On the available evidence, it is almost certainly too late to implement a viable two-state settlement. Israeli settlement expansion appears to have proceeded too far, for far too long, to be able to be reversed by an Israeli government that can remain legitimate, even if genuine US pressure is bought to bear. The real test for Washington will therefore be not how often Mitchell shuttles to and around the region, but how rapidly it acts to freeze Israeli settlement expansion in all its forms and reverse Israeli impunity in the Occupied Territories. If the issue of settlements, the elephant in the room left unmentioned by the speakers at the State Department on January 22, has still not been seriously addressed by the time Mitchell returns from his first trip (and in 2001, recall, he only said Israel should “consider” a freeze if the Palestinians effectively disarm), it will be time to write the two-state paradigm’s definitive obituary.

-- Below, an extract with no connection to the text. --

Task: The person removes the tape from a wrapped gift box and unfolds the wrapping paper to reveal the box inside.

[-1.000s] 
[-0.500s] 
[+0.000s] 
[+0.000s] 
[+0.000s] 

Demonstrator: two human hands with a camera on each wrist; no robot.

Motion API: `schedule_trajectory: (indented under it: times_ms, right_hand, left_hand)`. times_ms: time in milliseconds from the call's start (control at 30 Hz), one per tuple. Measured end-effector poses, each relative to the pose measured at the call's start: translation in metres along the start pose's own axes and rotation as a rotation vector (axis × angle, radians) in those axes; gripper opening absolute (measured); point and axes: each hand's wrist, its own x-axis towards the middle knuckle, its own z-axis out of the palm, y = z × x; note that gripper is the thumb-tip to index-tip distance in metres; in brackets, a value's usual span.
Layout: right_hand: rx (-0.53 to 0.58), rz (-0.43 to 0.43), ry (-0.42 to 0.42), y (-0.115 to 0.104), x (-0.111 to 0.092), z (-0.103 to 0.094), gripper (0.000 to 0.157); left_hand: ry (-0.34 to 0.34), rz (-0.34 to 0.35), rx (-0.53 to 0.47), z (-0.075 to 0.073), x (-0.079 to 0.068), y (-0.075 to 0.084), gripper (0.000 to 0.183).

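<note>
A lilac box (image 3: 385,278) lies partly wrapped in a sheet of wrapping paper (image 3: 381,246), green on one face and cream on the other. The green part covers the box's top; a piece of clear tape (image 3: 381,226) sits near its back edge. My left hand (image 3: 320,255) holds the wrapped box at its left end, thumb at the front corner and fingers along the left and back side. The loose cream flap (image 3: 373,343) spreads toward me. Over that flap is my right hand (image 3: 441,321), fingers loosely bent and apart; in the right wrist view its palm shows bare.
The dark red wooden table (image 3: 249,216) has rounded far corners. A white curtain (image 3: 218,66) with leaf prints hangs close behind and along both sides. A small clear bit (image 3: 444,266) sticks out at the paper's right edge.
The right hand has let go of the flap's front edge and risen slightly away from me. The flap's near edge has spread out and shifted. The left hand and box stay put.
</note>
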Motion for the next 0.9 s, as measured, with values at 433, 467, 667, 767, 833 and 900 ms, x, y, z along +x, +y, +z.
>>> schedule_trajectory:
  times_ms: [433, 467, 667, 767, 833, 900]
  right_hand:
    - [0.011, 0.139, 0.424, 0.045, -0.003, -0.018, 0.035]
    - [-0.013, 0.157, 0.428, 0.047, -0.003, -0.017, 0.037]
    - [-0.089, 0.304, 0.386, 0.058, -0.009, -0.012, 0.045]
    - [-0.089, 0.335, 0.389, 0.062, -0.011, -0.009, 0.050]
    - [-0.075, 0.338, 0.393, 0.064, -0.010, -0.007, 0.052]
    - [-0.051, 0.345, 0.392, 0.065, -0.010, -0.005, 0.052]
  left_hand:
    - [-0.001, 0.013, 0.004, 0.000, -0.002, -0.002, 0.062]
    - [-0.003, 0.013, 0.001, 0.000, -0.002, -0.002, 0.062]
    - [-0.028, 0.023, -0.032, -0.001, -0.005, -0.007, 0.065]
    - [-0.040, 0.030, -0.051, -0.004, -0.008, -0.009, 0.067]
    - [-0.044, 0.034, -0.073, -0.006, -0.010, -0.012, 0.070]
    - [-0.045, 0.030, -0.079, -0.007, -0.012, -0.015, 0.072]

The problem is that the death notice will not be accompanied by a birth announcement for a binational state. With the vast majority of Israelis committed to retaining a Jewish state, and the vast majority of Palestinians in response demanding that their ethnicity be privileged in their own entity, a South African-type transformation on the Mediterranean is at best many years away. The more likely scenario, for the coming years, is a descent into increasingly existential, and regionalized, conflict.
(Mouin Rabbani, a contributing editor of Middle East Report, is an Amman-based political analyst. Chris Toensing is editor of Middle East Report.)